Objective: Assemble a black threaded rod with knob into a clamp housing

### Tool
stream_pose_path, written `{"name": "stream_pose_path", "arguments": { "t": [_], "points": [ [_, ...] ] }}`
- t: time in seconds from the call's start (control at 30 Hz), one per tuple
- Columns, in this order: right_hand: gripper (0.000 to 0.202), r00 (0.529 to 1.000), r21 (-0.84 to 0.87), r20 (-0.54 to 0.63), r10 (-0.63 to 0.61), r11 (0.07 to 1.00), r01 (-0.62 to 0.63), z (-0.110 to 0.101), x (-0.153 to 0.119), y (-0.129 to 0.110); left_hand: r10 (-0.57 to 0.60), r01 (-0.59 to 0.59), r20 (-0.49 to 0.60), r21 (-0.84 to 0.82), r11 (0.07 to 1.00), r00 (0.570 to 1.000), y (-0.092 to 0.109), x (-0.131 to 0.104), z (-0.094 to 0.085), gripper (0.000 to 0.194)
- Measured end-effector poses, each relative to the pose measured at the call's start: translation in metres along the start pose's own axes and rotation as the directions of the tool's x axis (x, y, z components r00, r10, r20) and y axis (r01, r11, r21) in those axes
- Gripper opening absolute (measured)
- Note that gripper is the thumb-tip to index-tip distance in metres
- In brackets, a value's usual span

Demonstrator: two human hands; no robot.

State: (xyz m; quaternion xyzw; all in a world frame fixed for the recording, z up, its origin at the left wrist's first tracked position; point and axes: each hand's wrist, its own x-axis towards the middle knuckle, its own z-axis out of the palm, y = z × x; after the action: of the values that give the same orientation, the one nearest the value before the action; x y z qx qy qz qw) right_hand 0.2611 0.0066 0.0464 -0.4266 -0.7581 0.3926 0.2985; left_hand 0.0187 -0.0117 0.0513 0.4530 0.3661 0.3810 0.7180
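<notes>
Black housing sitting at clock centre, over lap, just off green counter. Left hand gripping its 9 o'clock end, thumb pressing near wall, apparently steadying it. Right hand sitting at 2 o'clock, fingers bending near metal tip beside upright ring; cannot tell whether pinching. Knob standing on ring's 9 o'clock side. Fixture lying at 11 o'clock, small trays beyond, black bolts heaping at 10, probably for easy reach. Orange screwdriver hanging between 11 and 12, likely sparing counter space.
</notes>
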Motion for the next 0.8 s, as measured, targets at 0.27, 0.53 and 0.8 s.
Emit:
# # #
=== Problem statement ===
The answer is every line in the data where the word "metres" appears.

=== Exercise result ===
- Measured end-effector poses, each relative to the pose measured at the call's start: translation in metres along the start pose's own axes and rotation as the directions of the tool's x axis (x, y, z components r00, r10, r20) and y axis (r01, r11, r21) in those axes
- Note that gripper is the thumb-tip to index-tip distance in metres

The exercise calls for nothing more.